Yaşlı bir adam, Selçuklu Veziri Nizâmü’l Mülk’ün huzuruna girmek istedi. Nizâmü’l Mülk, ihtiyacını sordu. Adam,
- Ben, Allâh Rasûlünün (s.a.v.) elçisiyim. Sultan Melikşah’la görüşeceğim.” diye cevap verdi. Nizâmü’l Mülk “bu sözün izâhını” istedi.
İhtiyar adam
- Eğer beni onun huzuruna çıkarırsanız mesajımı ileteceğim. Aksi halde onu görene ve bende olan şeyi ona nakledene kadar bekleyeceğim, dedi.
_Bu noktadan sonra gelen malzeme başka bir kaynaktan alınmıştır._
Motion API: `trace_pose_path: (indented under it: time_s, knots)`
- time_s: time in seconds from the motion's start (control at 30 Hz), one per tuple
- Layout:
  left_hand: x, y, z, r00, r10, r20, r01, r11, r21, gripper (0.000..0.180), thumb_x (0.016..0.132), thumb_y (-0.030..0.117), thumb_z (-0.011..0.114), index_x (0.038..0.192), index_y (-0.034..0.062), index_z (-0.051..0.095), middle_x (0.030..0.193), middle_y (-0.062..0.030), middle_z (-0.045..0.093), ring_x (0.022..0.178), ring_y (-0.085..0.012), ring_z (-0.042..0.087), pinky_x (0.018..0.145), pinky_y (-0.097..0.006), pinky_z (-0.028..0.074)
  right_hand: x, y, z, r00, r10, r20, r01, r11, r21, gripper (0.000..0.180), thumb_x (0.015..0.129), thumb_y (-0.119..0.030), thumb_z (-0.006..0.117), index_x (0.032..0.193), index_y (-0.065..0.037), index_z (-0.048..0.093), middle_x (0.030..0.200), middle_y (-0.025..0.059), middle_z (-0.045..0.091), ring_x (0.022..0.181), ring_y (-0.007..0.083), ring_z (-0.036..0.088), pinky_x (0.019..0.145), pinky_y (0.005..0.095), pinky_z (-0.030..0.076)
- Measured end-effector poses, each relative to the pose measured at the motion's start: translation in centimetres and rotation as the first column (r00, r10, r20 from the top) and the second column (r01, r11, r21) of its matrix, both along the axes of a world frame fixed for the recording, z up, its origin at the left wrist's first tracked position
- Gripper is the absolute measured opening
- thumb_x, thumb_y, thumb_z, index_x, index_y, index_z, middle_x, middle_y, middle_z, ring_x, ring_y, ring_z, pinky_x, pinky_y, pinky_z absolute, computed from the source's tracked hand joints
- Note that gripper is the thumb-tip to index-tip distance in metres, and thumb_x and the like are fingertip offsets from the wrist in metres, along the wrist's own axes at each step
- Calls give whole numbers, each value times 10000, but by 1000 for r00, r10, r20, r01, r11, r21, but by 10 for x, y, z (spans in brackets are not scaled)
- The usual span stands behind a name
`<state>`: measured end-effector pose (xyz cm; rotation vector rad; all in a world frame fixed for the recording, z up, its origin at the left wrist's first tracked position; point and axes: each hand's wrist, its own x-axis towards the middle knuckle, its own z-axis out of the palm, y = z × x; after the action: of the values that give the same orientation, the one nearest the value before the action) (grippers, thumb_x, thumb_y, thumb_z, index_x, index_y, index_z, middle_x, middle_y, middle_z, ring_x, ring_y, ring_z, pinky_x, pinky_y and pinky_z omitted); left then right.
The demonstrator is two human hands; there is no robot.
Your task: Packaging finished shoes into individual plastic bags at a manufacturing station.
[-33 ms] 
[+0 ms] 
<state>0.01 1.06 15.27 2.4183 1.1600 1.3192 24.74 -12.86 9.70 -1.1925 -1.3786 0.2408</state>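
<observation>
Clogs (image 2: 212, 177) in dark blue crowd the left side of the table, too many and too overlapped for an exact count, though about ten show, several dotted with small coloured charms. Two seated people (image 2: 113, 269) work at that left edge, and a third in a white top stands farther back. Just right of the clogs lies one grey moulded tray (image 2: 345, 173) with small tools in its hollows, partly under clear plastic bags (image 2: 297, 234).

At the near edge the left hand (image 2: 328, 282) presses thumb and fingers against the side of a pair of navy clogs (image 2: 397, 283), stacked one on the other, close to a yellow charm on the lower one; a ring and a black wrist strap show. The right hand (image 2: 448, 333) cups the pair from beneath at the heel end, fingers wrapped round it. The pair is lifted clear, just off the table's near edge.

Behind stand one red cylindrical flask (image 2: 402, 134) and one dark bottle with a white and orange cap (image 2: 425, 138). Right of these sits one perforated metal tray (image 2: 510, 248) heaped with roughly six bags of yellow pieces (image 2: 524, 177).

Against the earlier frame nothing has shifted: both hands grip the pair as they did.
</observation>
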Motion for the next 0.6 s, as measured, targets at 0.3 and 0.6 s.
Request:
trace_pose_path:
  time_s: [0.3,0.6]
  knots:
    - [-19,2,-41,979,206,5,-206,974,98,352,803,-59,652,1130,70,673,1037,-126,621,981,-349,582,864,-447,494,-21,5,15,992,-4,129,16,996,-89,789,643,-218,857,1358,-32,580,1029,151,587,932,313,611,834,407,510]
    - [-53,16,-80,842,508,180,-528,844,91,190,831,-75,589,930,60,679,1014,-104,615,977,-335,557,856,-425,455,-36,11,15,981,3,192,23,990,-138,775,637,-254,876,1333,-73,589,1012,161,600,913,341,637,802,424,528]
Nizâmü’l Mülk, Sultanın yanına çıktı ve ihtiyarın söylediklerini nakletti. İhtiyar adam huzura alınınca Sultan’a şöyle dedi:
- Birçok kızım var; ancak fakir olduğumdan evlilikleri için gereken çeyizi temin etme imkânına sahip değilim. Bu yüzden her gece Allâhu Teâlâ’ya dua edip bana kızlarımın çeyizini hazırlayacak imkânı ihsan etmesini istedim. Filan ayın cuma gecesi, yine onlar için yardım dileyerek uyudum.
Rüyâmda Allâh’ın Rasûlünü (s.a.v.) gördüm. Bana şöyle dedi:
-Kızının çeyizinde gerekli şeyleri ihsan etmesi için her gece Allâhu Teâlâ’ya yalvaran sen misin?” “Evet yâ Rasûlallâh!” dedim. Bana Sultan Melikşah’ın adını verdi. “Ona git, Allâh’ın Rasûlünün (s.a.v.) kendisinden kızların için gerekli çeyizi satın almasını istediğini söyle.” dedi. Ben “Ey Allâh’ın Rasûlü, benden bir işâret isterse ona ne diyeceğim?” diye sordum. O da.
- Ona işaret olarak her gece yatmadan önce Tebâreke sûresini okuduğunu söyle, dedi.
Sultan Melikşah bunu işitince,
- Bu doğru bir işâret, zîrâ bunu Allâhu Teâlâ’dan başka kimse bilmiyor. Hocam bana her gece yatmadan önce bunu okumamı emretmişti. Ben buna hep devam ettim.” dedi. İhtiyara, kızlarının çeyizi için gerekli her şeyin verilmesini emretti. Ayrıca ihtiyara hediyeler verdi.